‘Tis the season of joy, yet some of us are struggling with terribly difficult circumstances that threaten to leave us doubtful anything can turn out well. We question the statement people kindly offer, “God will never give you more than you can handle.” Some are lost in despair, fear, doubt, sadness, frustration and loneliness when well-intentioned people try to encourage joy because it is the Christmas season. We reply with thanks for their support, but internally wonder “Joy?! How can I possibly find joy in the midst of THIS?” What exactly is it about Christmas that should prompt deep and overwhelming joy when our circumstances keep us from even feeling happy?
I’ve been there more times in my short thirty-nine years of life than I ever could have imagined. The terrible circumstances began when I was only fifteen. My troubles of losing friends to suicide, my own suicidal plans, narrowly surviving devastating injuries from the Columbine High School shooting in 1999, and raising a child with a disability have often prompted people to say to me, “Why you?” “Again?” “Haven’t you had your fair share?” I assure you that none of those trials made me feel ‘happy’.
How do we make sense of this idea about finding joy in the middle of suffering? First, we must understand there is a difference between happiness and joy. Joy is not happiness about what has been, but hope in what is to come. The Bible is not suggesting that we feel glad, or happy, about our circumstances because these things are temporary and ever-changing. Instead, we are encouraged to be joyful about something that is constant…what we have been given despite what is happening. See how the following verses pull this idea together:
James 1:2 “Count it all joy when you meet trials of various kinds.”
Romans 8:28 “…we know that in all things He works for the good of those who love Him.”
Romans 15:13 “May the God of hope fill you with all joy and peace as you trust him, so that you may overflow with hope (eternal) by the power of the Holy Spirit.”
The hope referred to is eternal, not hope for a positive outcome of the trial (which is not wrong to wish for, but is a different kind of hope). Proverbs 10:28 explains, “The hope (of heaven) of the righteous brings joy, the expectation of the wicked will perish.”

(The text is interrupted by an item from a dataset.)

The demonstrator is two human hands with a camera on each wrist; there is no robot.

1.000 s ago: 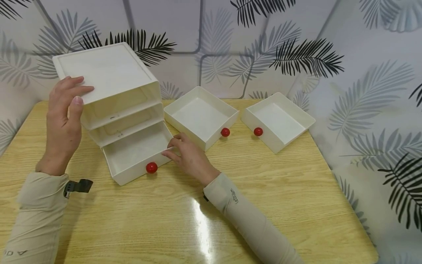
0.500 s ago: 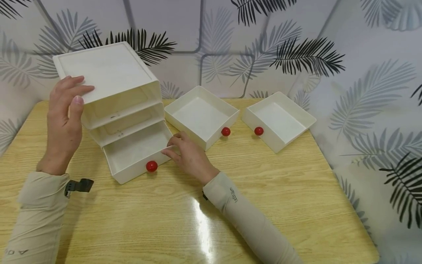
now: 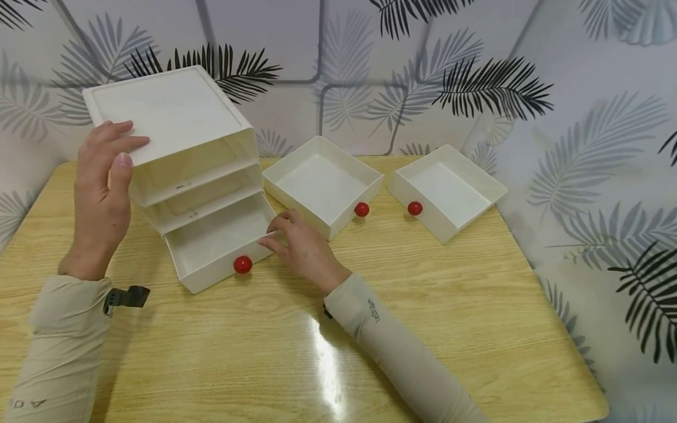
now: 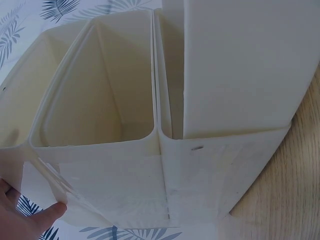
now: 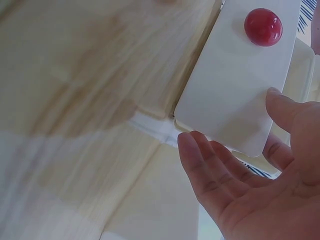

Now that we know the difference between happiness and joy, we can reflect on why the season of Christmas is truly all about JOY. Joy, because we have been gifted Jesus, a Messiah, who is constant and never-changing. We have been given a sure, promised eternal outcome; the focus of all our hope despite anything that happens here under the sun. This gift will never change, and should be the source of our hope which provides sustaining joy through the events of this life that keep us from being happy.
May our rejoicing this Christmas season be an outward celebration of the joy we have in the hope of Jesus.